■ Assignment ■
The data that follows must be transcribed in full and exactly, minus the pictures.

Data below START

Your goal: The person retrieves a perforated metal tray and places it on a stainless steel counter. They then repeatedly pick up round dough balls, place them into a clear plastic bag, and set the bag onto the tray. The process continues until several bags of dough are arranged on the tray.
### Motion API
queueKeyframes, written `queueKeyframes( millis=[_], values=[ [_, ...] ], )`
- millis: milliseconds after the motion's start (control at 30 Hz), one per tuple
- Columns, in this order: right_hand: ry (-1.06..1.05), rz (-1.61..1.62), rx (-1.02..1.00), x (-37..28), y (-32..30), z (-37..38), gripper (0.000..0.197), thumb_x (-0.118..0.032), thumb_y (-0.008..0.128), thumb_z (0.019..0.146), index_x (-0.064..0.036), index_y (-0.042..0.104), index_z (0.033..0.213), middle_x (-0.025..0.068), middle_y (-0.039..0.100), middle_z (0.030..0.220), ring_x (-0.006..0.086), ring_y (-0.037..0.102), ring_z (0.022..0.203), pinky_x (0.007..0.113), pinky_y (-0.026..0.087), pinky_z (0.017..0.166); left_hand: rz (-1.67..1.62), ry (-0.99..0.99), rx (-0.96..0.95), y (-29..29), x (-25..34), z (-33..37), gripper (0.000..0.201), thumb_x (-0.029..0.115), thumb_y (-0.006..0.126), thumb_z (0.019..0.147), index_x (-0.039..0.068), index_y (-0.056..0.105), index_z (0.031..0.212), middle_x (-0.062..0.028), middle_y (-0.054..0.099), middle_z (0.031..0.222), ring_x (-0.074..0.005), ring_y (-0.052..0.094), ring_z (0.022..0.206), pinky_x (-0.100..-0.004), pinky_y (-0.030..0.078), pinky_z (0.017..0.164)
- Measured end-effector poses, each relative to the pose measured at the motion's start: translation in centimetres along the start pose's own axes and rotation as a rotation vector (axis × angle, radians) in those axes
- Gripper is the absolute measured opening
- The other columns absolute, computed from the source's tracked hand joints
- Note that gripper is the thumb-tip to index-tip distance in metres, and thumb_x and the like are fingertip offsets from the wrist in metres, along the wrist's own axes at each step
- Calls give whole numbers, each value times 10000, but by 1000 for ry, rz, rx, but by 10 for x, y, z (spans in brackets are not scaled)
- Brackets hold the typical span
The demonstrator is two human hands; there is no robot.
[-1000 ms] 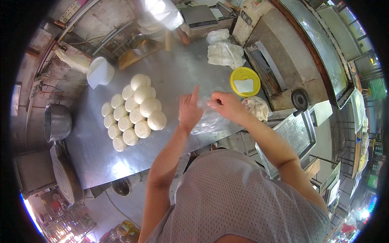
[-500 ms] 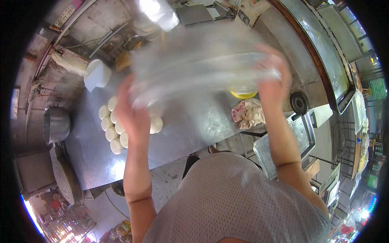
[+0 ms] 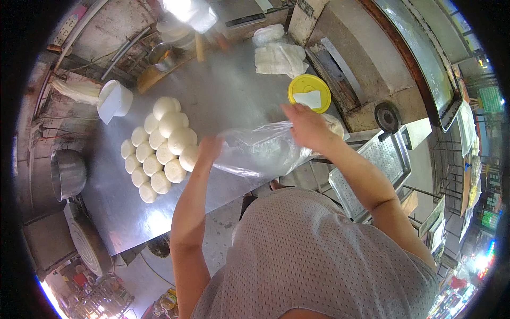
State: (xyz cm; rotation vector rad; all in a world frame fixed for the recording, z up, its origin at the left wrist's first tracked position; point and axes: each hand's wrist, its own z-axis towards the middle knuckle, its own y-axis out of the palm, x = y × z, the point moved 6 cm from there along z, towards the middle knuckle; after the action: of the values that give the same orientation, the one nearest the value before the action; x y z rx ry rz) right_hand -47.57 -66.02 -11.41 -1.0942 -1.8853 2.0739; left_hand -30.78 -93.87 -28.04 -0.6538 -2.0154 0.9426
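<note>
A clear plastic sheet or bag [image 3: 260, 151] hangs stretched between my two hands at the near edge of the metal table [image 3: 228, 80]. My left hand [image 3: 210, 148] is closed on its left end, right beside the stacked dough. My right hand [image 3: 309, 127] grips the other end, below a round tub with a yellow lid [image 3: 322, 98]. Several round white dough pieces [image 3: 151, 165] stand in rows on the left half of the table, with larger balls [image 3: 173, 124] along their right side. Part of a cloth [image 3: 334, 126] shows behind my right hand.
A white container [image 3: 116, 101] and a steel pot [image 3: 68, 173] stand at the left. Folded white cloths [image 3: 280, 58] lie at the back of the table. To the right are a perforated metal tray [image 3: 380, 162] and a black round-ended object [image 3: 388, 118]. A wooden board [image 3: 154, 78] leans behind the dough.
Both hands have come down and nearer my body with the plastic, from above the table to its near edge. The dough, yellow lid and cloths behind are now uncovered.
</note>
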Motion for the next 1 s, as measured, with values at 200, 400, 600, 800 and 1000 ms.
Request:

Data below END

■ Expected answer ■
Your goal: The person retrieves a perforated metal tray and places it on a stainless steel counter. They then repeatedly pick up round dough balls, place them into a clear plastic bag, and set the bag onto the tray. The process continues until several bags of dough are arranged on the tray.
### Motion API
queueKeyframes, written `queueKeyframes( millis=[_], values=[ [_, ...] ], )`
- millis: milliseconds after the motion's start (control at 30 Hz), one per tuple
- Columns, in this order: right_hand: ry (-1.06..1.05), rz (-1.61..1.62), rx (-1.02..1.00), x (-37..28), y (-32..30), z (-37..38), gripper (0.000..0.197), thumb_x (-0.118..0.032), thumb_y (-0.008..0.128), thumb_z (0.019..0.146), index_x (-0.064..0.036), index_y (-0.042..0.104), index_z (0.033..0.213), middle_x (-0.025..0.068), middle_y (-0.039..0.100), middle_z (0.030..0.220), ring_x (-0.006..0.086), ring_y (-0.037..0.102), ring_z (0.022..0.203), pinky_x (0.007..0.113), pinky_y (-0.026..0.087), pinky_z (0.017..0.166); left_hand: rz (-1.67..1.62), ry (-0.99..0.99), rx (-0.96..0.95), y (-29..29), x (-25..34), z (-33..37), gripper (0.000..0.201), thumb_x (-0.029..0.115), thumb_y (-0.006..0.126), thumb_z (0.019..0.147), index_x (-0.039..0.068), index_y (-0.056..0.105), index_z (0.031..0.212), middle_x (-0.062..0.028), middle_y (-0.054..0.099), middle_z (0.031..0.222), ring_x (-0.074..0.005), ring_y (-0.052..0.094), ring_z (0.022..0.206), pinky_x (-0.100..-0.004), pinky_y (-0.030..0.078), pinky_z (0.017..0.164)
- Measured end-effector poses, each relative to the pose measured at the motion's start: translation in centimetres along the start pose's own axes and rotation as a rotation vector (axis × angle, radians) in those axes
- Gripper is the absolute measured opening
- The other columns absolute, computed from the source's tracked hand joints
- Note that gripper is the thumb-tip to index-tip distance in metres, and thumb_x and the like are fingertip offsets from the wrist in metres, along the wrist's own axes at each step
- Calls give whole numbers, each value times 10000, but by 1000 for ry, rz, rx, but by 10 for x, y, z (spans in brackets are not scaled)
- Brackets hold the typical span
The demonstrator is two human hands; there is no robot.
[-1000 ms] 
[-500 ms] 
[+0 ms] 
State: (xyz cm; rotation vector rad; all in a world frame fixed for the recording, z up, its origin at the left wrist's first tracked position; point and axes: each hand's wrist, its own z-axis towards the middle knuckle, its own y-axis out of the palm, x = y × z, the point moved 6 cm from there along z, towards the middle knuckle; after the action: of the values that give the same orientation, the one nearest the value before the action; x y z rx ry rz) right_hand -47.57 -66.02 -11.41 -1.0942 -1.8853 2.0739; left_hand -30.78 -93.87 -28.04 -0.6538 -2.0154 0.9426
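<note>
A clear plastic sheet or bag [image 3: 260, 151] hangs stretched between my two hands at the near edge of the metal table [image 3: 228, 80]. My left hand [image 3: 210, 148] is closed on its left end, right beside the stacked dough. My right hand [image 3: 309, 127] grips the other end, below a round tub with a yellow lid [image 3: 322, 98]. Several round white dough pieces [image 3: 151, 165] stand in rows on the left half of the table, with larger balls [image 3: 173, 124] along their right side. Part of a cloth [image 3: 334, 126] shows behind my right hand.
A white container [image 3: 116, 101] and a steel pot [image 3: 68, 173] stand at the left. Folded white cloths [image 3: 280, 58] lie at the back of the table. To the right are a perforated metal tray [image 3: 380, 162] and a black round-ended object [image 3: 388, 118]. A wooden board [image 3: 154, 78] leans behind the dough.
Both hands have come down and nearer my body with the plastic, from above the table to its near edge. The dough, yellow lid and cloths behind are now uncovered.
</note>
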Motion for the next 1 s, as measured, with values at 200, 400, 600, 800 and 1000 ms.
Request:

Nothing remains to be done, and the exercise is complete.